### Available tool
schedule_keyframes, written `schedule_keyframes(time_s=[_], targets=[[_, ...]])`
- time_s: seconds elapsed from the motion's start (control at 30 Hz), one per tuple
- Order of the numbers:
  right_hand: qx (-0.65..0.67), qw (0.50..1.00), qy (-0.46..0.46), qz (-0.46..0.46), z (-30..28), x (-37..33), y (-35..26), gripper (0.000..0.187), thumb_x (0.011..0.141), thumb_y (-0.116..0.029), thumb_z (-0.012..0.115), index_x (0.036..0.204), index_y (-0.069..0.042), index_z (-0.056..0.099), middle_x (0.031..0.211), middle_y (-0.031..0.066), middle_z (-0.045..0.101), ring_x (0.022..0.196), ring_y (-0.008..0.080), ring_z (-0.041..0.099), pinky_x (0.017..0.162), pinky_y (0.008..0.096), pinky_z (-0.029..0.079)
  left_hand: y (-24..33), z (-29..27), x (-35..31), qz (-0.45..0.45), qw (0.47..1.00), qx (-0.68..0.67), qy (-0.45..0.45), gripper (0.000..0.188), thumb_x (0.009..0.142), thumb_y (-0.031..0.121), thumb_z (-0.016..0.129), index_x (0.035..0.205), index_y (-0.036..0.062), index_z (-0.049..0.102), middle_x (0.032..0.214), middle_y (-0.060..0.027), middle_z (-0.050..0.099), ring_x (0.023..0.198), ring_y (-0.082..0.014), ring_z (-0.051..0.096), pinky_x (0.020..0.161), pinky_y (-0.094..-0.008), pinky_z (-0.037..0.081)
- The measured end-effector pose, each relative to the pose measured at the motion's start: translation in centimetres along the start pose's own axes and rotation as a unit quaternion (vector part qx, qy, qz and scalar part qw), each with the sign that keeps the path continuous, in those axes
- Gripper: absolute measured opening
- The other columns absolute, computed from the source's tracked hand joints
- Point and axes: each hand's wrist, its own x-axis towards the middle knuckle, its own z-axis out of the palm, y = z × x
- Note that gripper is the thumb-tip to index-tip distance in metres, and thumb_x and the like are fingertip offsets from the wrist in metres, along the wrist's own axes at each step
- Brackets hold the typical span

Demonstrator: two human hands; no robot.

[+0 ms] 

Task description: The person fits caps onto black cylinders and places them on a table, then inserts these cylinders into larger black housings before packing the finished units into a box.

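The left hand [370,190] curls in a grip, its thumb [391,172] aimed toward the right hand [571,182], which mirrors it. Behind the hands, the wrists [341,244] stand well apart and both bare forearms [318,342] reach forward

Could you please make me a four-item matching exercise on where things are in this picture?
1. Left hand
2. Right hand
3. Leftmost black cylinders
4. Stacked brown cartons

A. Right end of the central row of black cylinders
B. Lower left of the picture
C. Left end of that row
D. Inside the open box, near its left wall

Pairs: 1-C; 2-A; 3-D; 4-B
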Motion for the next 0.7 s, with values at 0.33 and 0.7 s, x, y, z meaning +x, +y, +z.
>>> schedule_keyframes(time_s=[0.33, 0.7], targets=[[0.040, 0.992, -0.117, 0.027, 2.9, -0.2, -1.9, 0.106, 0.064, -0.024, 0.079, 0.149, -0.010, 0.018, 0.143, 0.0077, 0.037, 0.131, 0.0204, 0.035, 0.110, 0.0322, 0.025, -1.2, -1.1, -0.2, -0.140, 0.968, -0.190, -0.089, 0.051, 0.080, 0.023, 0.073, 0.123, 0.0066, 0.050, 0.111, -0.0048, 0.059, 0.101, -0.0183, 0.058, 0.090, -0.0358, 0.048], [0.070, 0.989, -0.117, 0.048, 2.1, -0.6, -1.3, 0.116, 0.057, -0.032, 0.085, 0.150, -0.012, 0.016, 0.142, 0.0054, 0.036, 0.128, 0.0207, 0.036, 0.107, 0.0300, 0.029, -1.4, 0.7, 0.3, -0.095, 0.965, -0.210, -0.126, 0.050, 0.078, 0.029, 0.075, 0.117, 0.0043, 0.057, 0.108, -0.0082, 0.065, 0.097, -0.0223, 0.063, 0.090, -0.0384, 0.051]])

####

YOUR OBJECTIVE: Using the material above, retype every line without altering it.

WRITTEN ANSWER:
### Available tool
schedule_keyframes, written `schedule_keyframes(time_s=[_], targets=[[_, ...]])`
- time_s: seconds elapsed from the motion's start (control at 30 Hz), one per tuple
- Order of the numbers:
  right_hand: qx (-0.65..0.67), qw (0.50..1.00), qy (-0.46..0.46), qz (-0.46..0.46), z (-30..28), x (-37..33), y (-35..26), gripper (0.000..0.187), thumb_x (0.011..0.141), thumb_y (-0.116..0.029), thumb_z (-0.012..0.115), index_x (0.036..0.204), index_y (-0.069..0.042), index_z (-0.056..0.099), middle_x (0.031..0.211), middle_y (-0.031..0.066), middle_z (-0.045..0.101), ring_x (0.022..0.196), ring_y (-0.008..0.080), ring_z (-0.041..0.099), pinky_x (0.017..0.162), pinky_y (0.008..0.096), pinky_z (-0.029..0.079)
  left_hand: y (-24..33), z (-29..27), x (-35..31), qz (-0.45..0.45), qw (0.47..1.00), qx (-0.68..0.67), qy (-0.45..0.45), gripper (0.000..0.188), thumb_x (0.009..0.142), thumb_y (-0.031..0.121), thumb_z (-0.016..0.129), index_x (0.035..0.205), index_y (-0.036..0.062), index_z (-0.049..0.102), middle_x (0.032..0.214), middle_y (-0.060..0.027), middle_z (-0.050..0.099), ring_x (0.023..0.198), ring_y (-0.082..0.014), ring_z (-0.051..0.096), pinky_x (0.020..0.161), pinky_y (-0.094..-0.008), pinky_z (-0.037..0.081)
- The measured end-effector pose, each relative to the pose measured at the motion's start: translation in centimetres along the start pose's own axes and rotation as a unit quaternion (vector part qx, qy, qz and scalar part qw), each with the sign that keeps the path continuous, in those axes
- Gripper: absolute measured opening
- The other columns absolute, computed from the source's tracked hand joints
- Point and axes: each hand's wrist, its own x-axis towards the middle knuckle, its own z-axis out of the palm, y = z × x
- Note that gripper is the thumb-tip to index-tip distance in metres, and thumb_x and the like are fingertip offsets from the wrist in metres, along the wrist's own axes at each step
- Brackets hold the typical span

Demonstrator: two human hands; no robot.

[+0 ms] 

Task description: The person fits caps onto black cylinders and places them on a table, then inserts these cylinders into larger black housings before packing the finished units into a box.

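The left hand [370,190] curls in a grip, its thumb [391,172] aimed toward the right hand [571,182], which mirrors it. Behind the hands, the wrists [341,244] stand well apart and both bare forearms [318,342] reach forward

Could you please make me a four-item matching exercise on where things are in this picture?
1. Left hand
2. Right hand
3. Leftmost black cylinders
4. Stacked brown cartons

A. Right end of the central row of black cylinders
B. Lower left of the picture
C. Left end of that row
D. Inside the open box, near its left wall

Pairs: 1-C; 2-A; 3-D; 4-B
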Motion for the next 0.7 s, with values at 0.33 and 0.7 s, x, y, z meaning +x, +y, +z.
>>> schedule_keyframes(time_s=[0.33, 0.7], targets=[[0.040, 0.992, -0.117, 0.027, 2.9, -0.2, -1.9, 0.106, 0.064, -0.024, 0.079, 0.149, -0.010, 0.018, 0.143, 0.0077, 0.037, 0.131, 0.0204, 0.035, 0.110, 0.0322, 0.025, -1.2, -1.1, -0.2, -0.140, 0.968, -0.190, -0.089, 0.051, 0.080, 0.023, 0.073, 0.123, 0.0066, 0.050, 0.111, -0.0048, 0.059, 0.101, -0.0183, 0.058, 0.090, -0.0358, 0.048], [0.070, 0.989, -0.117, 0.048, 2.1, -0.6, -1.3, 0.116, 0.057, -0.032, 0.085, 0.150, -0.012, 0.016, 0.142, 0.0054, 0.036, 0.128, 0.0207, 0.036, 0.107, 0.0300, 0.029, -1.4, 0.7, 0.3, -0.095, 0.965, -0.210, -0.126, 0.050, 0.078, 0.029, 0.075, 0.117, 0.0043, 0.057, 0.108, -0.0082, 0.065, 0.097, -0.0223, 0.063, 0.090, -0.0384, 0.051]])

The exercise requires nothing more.